[Devel] [RFC PATCH vz9 v6 59/62] dm-ploop: fix how ENOTBLK is handled

Andrey Zhadchenko andrey.zhadchenko at virtuozzo.com
Fri Dec 13 16:24:25 MSK 2024



On 12/13/24 14:20, Alexander Atanasov wrote:
> On 13.12.24 15:17, Andrey Zhadchenko wrote:
>>
>>
>> On 12/5/24 22:56, Alexander Atanasov wrote:
>>> direct IO  write result ENOTBLK or 0(in ext4 case) means
>>> retry IO in buffered mode. We wrongly assumed that it is
>>> a short write and handled it incorrectly
>>>
>>> Since we can not retry in buffered mode, code is not ready
>>> for it. Take a different route.

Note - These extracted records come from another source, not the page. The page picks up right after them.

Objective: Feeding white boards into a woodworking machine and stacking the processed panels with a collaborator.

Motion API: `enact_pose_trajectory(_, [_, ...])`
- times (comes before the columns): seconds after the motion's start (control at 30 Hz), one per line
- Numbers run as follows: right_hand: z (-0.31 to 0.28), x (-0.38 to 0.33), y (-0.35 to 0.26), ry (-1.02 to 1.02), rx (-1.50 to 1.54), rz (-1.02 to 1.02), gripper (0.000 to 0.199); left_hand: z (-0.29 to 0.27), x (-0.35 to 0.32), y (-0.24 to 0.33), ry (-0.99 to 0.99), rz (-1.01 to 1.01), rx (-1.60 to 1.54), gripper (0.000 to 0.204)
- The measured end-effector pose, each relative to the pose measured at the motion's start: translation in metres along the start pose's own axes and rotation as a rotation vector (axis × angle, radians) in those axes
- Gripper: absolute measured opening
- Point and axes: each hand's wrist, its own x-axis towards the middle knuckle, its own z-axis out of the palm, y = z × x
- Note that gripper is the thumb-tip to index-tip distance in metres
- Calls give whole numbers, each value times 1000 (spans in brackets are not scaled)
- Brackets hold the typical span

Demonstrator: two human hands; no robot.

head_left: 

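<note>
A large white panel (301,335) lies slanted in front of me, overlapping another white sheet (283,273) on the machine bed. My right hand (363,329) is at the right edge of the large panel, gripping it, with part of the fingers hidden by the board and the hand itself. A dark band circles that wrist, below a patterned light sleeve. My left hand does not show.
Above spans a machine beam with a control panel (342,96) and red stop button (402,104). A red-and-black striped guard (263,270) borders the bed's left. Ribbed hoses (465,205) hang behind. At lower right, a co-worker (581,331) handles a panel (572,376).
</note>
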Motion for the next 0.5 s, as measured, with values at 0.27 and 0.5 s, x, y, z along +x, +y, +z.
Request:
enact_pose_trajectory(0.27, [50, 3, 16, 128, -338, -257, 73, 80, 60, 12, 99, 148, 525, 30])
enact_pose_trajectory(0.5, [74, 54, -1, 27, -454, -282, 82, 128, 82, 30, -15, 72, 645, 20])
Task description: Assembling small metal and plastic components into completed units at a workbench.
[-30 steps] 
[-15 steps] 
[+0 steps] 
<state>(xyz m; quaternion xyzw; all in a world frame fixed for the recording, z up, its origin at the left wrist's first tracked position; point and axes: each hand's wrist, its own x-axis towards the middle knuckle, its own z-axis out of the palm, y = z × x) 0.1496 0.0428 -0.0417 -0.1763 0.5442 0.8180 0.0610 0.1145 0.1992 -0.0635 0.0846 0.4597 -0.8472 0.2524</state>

This error happens if
>>> page invalidation fails, which is a very rare situation.
>>> So call synchronize_rcu() and just resubmit pio.
>>>
>>> https://virtuozzo.atlassian.net/browse/VSTOR-91821
>>> Suggested-by: Alexey Kuznetsov <kuznet at virtuozzo.com>
>>> Signed-off-by: Alexander Atanasov <alexander.atanasov at virtuozzo.com>
>>> ---
>>>   drivers/md/dm-ploop-map.c | 25 ++++++++++++++++---------
>>>   1 file changed, 16 insertions(+), 9 deletions(-)
>>>
>>> diff --git a/drivers/md/dm-ploop-map.c b/drivers/md/dm-ploop-map.c
>>> index a03e1af3fd87..482022d6b60b 100644
>>> --- a/drivers/md/dm-ploop-map.c
>>> +++ b/drivers/md/dm-ploop-map.c
>>> @@ -1312,24 +1312,31 @@ static void ploop_data_rw_complete(struct pio 
>>> *pio)
>>>       bool completed;
>>>       if (pio->ret != pio->bi_iter.bi_size) {
>>> -        if (pio->ret >= 0) {
>>> -            /* Partial IO */
>>> -            WARN_ON_ONCE(pio->ret == 0);
>>> -            /* Do not resubmit zero length pio */
>>> +        if (pio->ret >= 0 || pio->ret == -ENOTBLK) {
>>> +            /* Partial IO or request to retry in buffered mode */
>>> +            if (pio->ret == 0 || pio->ret == -ENOTBLK) {
>>> +                /*
>>> +                 * ENOTBLK means we should retry in buffered io
>>> +                 * but we can not, so try again in DIO
>>> +                 * ext4 returns 0 for ENOTBLK
>>> +                 */
>>> +                struct ploop *ploop = pio->ploop;
>>> +
>>> +                PL_ERR("ret = 0 bi_size=%d\n", pio->bi_iter.bi_size);
>>> +                synchronize_rcu();
>>> +                ploop_queue_resubmit(pio);
>>
>> Can this re-occur the second or third time? Should we limit how many 
>> times we can resubmit?
> 
> 
> It should not, it happens very rarely - even if we add a limit we do not 
> have what else to do in that case, can not do buffered IO which will 
> results in dirty pages and make this appear even more .
> 

Well I think we should end the pio with error then. Otherwise we may 
have forever stuck request


More information about the Devel mailing list